The ICC prosecutor has been on indefinite leave for nearly a year while the investigation dragged on, and he chose to remain silent throughout the process to respect procedural confidentiality. Now that the U.N. investigation is complete, he has broken his silence to warn that the ongoing campaign has pushed the court into uncharted, dangerous territory.
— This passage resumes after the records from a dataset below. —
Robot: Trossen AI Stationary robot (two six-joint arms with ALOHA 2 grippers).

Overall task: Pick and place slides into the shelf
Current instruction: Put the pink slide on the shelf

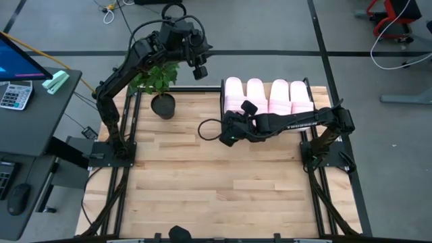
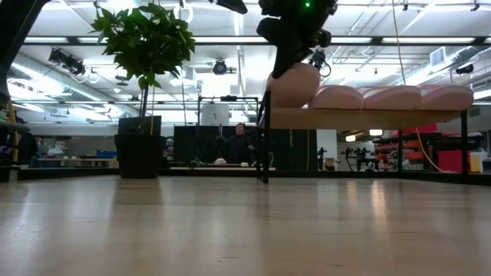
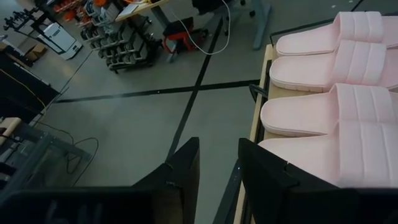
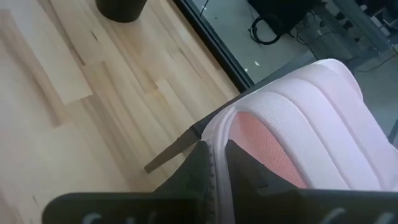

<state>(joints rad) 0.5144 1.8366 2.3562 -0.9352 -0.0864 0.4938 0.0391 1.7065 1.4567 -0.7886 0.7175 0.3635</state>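
Pink foam slides (image 1: 268,96) lay four in a row on the shelf (image 1: 312,90) at the far right of the surface (image 1: 202,182). The right claw (image 1: 229,133) pinched the strap edge of the leftmost slide (image 4: 298,118) between narrowly set fingers. Letting go while that slide overhung the shelf's end, or dragging it on withdrawal, could tip it off. The left claw (image 3: 217,171) hung beyond the shelf, narrowly parted and empty. How squarely the slide sat was hidden by the arm.
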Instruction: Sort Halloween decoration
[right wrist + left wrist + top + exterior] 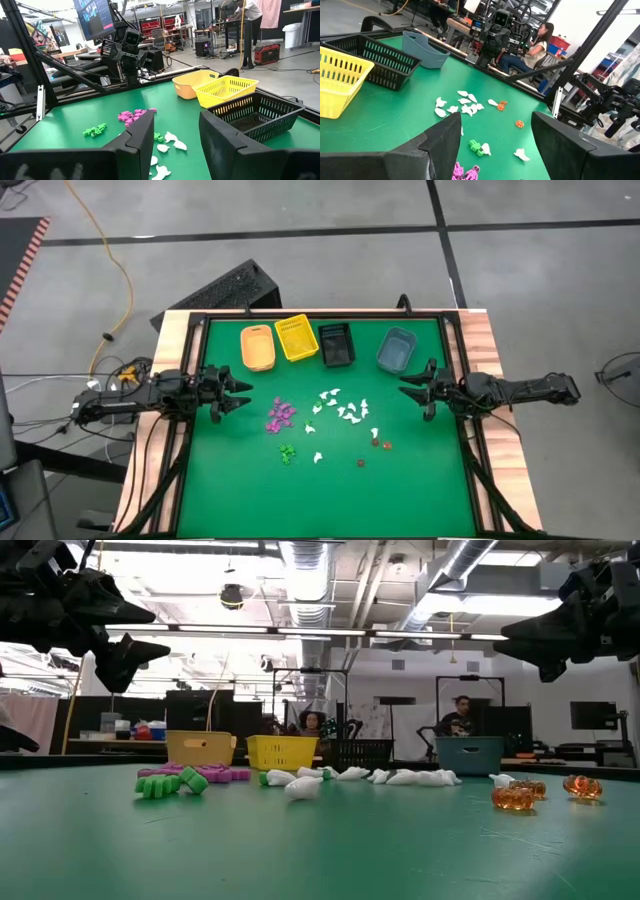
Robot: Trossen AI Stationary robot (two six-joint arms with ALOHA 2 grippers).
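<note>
Green mat (230, 480) strewn with Halloween decoration (340, 410) at its middle, white, purple, green and orange clusters, four bins (322, 345) along the far edge, left gripper (240, 394) and right gripper (408, 390) open, hovering either side, nothing between them and the trinkets

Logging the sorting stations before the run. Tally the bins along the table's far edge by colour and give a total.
Orange bin: 1
Yellow basket: 1
Black basket: 1
Blue-grey bin: 1
Total: 4
</note>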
If political appointees and diplomats can subvert a clear, independent investigation to remove an elected ICC official based on unfounded claims, Khan argues, this will set a catastrophic precedent that allows any future elected leader at the court to be ousted for political reasons.

“This is a template for getting rid of any elected official, now or in the future, on spurious or flimsy or fabricated or unfounded grounds,” Khan told MEE. He added that the bureau’s process “seems to be moving from legality to political considerations.” If the Bureau ultimately rules against him and the full ASP votes to remove him from office, Khan says he will immediately appeal the decision to the International Labour Organisation Appeals Tribunal to challenge the fairness of the process.
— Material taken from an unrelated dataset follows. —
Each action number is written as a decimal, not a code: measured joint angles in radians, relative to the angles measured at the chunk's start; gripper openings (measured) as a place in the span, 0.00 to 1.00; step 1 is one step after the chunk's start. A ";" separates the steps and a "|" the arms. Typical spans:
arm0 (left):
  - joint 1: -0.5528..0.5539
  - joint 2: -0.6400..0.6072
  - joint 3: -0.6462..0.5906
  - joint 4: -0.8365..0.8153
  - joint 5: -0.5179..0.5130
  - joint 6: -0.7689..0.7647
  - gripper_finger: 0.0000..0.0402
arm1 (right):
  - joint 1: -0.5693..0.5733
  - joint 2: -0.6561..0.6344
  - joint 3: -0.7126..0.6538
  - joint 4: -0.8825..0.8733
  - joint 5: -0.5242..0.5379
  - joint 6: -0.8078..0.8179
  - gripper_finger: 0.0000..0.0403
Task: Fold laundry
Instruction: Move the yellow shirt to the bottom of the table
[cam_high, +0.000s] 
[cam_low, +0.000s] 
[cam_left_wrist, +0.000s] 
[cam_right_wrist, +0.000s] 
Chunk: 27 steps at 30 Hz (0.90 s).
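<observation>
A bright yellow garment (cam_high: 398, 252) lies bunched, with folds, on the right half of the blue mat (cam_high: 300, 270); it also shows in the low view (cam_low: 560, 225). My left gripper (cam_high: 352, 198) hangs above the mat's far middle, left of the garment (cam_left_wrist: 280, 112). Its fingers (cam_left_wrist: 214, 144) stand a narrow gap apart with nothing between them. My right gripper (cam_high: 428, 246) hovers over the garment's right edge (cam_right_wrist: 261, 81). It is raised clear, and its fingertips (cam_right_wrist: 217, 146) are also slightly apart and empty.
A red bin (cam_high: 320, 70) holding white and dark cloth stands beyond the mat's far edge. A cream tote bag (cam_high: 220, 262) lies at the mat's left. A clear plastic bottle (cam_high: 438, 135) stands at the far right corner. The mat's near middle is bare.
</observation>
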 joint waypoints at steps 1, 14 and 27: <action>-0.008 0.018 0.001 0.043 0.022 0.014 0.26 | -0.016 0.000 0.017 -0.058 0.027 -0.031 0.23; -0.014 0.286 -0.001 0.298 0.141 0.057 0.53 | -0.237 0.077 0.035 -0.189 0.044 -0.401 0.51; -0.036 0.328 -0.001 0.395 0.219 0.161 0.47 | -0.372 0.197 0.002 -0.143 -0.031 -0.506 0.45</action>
Internal divisions have already emerged within the Bureau: the vote to reopen the investigation was the first non-consensus decision in the body’s recent history, with a number of member states arguing the case should be closed and the judges’ ruling honored. The states that voted to disregard the panel of judges include Belgium, Bolivia, Brazil, Chile, Cyprus, Ecuador, Finland, Italy, Japan, Latvia, New Zealand, Poland, Slovenia, South Korea, and Switzerland.

Khan also revealed new details of the broader intimidation campaign against him: he has received intelligence that he is under close surveillance by both Russian and Israeli intelligence agencies, a claim he has passed to Dutch authorities. Last year, MEE reporting revealed that a Mossad surveillance team was operating in The Hague near ICC headquarters, raising fears for Khan’s safety, and that a parallel media campaign had been launched to destroy his reputation and split the ICC prosecutor’s office. Khan acknowledges that the campaign has already done significant harm to his reputation, but says he is confident its underlying goal – to derail the Gaza war crimes investigation – will not succeed.
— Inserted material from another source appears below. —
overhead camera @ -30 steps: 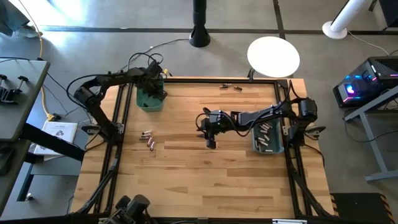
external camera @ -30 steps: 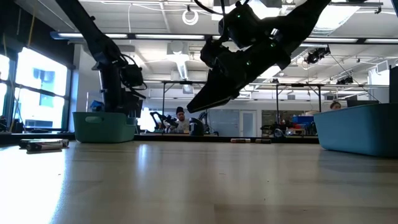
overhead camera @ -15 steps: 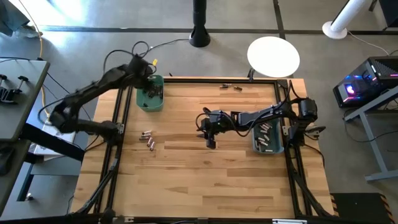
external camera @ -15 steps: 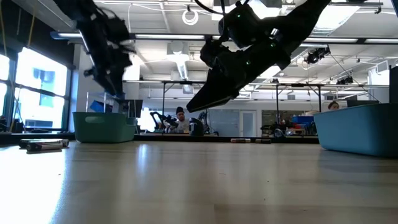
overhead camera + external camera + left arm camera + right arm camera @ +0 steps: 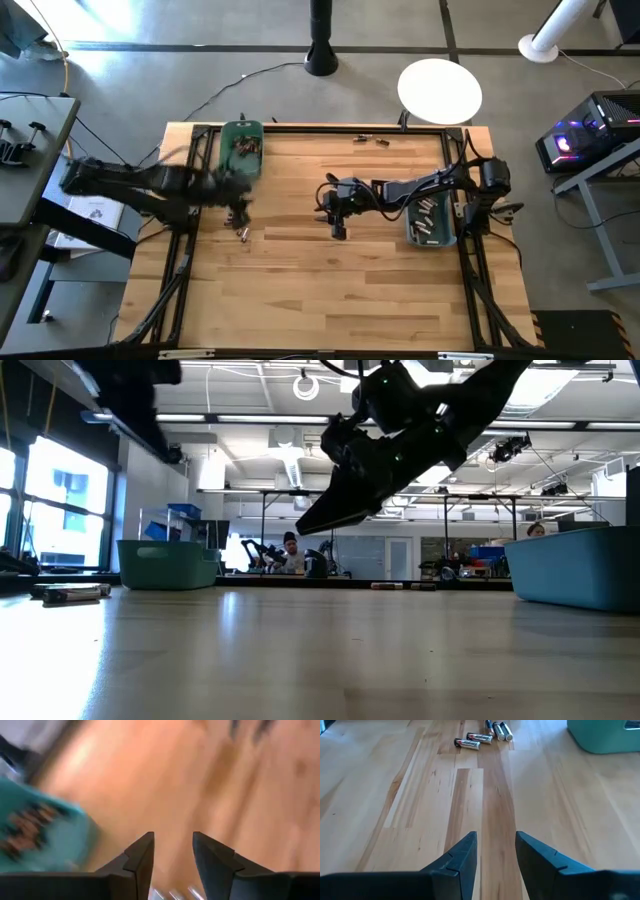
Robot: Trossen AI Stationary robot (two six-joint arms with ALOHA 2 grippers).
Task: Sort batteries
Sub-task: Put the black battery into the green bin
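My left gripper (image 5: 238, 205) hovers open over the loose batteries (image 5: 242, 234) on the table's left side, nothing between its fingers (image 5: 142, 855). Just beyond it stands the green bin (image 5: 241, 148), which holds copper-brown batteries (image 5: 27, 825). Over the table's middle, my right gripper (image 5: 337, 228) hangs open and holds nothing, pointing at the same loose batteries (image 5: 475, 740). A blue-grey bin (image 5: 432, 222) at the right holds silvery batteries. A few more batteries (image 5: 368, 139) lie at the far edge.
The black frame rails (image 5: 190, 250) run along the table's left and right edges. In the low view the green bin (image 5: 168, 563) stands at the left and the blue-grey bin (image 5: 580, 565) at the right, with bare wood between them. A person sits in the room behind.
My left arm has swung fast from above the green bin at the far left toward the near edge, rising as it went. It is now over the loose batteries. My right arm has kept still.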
Against the backdrop of growing Western pressure on the ICC, particularly since the return of U.S. President Donald Trump to office in January 2025, Khan says the court is facing the most concerted attack on international judicial institutions in modern history. He was the first ICC official targeted with U.S. sanctions shortly after Trump took office, with his deputy prosecutors sanctioned later in 2025. This pattern of targeting ICC prosecutors is not new: during Trump’s first term, Khan’s predecessor Fatou Bensouda was also sanctioned over an investigation into U.S. war crimes in Afghanistan, before being delisted during the Biden administration. The ultimate goal of the pressure campaign, Khan says, is to force the ICC to abandon any investigation into crimes committed in Palestinian territories.

Despite growing skepticism about the future of a rules-based international order, and longstanding criticism that the ICC has disproportionately focused on African cases while holding Western powers unaccountable, Khan argues that the court and multilateral judicial institutions remain irreplaceable. “There is a concerted attempt in some quarters to erode confidence in these structures, in these institutions, because they may, from one vantage point, be viewed as an impediment to power,” he said. “And that’s exactly why we need them.”

Khan rejects the idea that these flaws mean the global community should abandon the pursuit of equal international justice. Instead, he says, they should inspire greater effort to build a fairer system. Humanity is a work in progress in law, just as it is in science, technology and every other field, he notes, and the future of international justice depends on the commitment of ordinary people around the world. “Do they want their children to live in a world governed by brute power or a world regulated by law?” Khan asked. “Justice is too important to leave to the lawyers. It’s too important to leave to the prosecutor of the ICC, or even to the judges of the ICC. Everybody should say they’ve got a stake in justice, whether they’re affected or they’re not.”